Busy male seeks
subservient wife strictly for household chores, cleaning, cooking, washing and all the things I’m supposed to do.
Romantic chores may be included if my current wife sees this ad.
I spotted this ad this morning in the Moreland Leader personals section(page 28,March 8, 2010) and immediately thought that it was worthy of a few words.
Who is this guy with a sense of humour and what exactly is he looking for?
Does he want a cleaning lady with a little something else?
Is he willing to pay?
I can imagine the scenario whereby he meets the respondent to the ad at some suburban coffee shop during his lunch break and starts the interview process.
Choremaster: Ah hello. You must Kylie. Nice to meet you, I’m Jason. Would you like a coffee?

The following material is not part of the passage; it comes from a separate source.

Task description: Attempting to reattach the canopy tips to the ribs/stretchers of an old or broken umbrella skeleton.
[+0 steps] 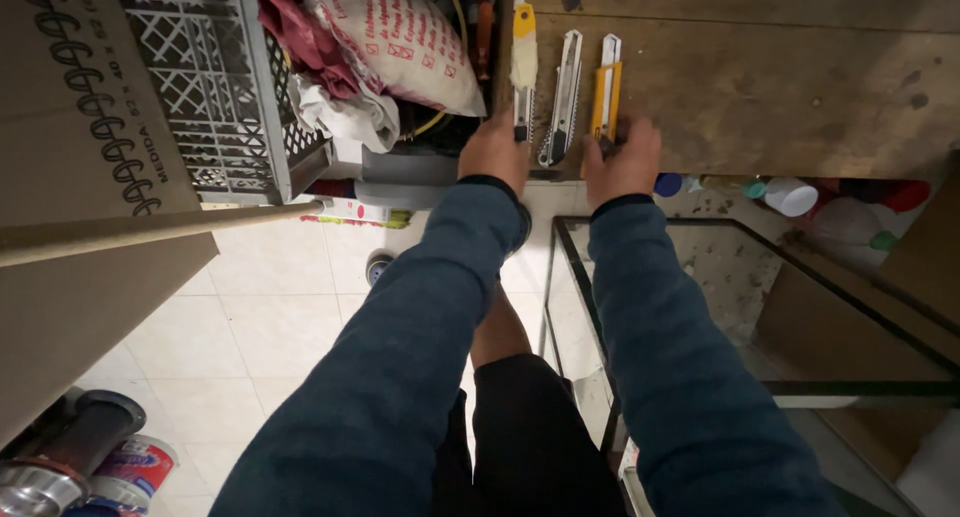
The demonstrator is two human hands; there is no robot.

Chorist: Why thank you Jason, I’d love a latte.
Choremaster: Good, here’s $10 and I’ll have a machiatto while you’re at it.
Chorist: Excuse me! I’m not your slave!
Choremaster: Not yet but that is the position you are applying for is it not?
Chorist: Well I suppose you’re right there, I’ll be back in a minute.
A few minutes pass and Kylie arrives back with a plastic flag with the number 16 printed on it.
Choremaster: Now, let’s get to the point. The position involves all the duties of a wife with none of the benefits. And it is unpaid too. Your only recompense will be the satisfaction that you your self will derive from seeing your reflection in the shine that you put on my varnished floors.
However, should my long suffering wife become suspicious of our arrangement and leave me, you shall be elevated to her vacated position and shall have to continue on her affair with the hairy bikers from next door as well as retaining your cleaning duties until such a time as I see fit to re-advertise your position.
Do I make myself cleer?
A waitress arrives with the two coffees and a knowing smile.
Chorist: Crystal clear master. When do I start?
Choremaster: Right now. I take 2 sugars if you don’t mind and give it a good stir while you’re at it.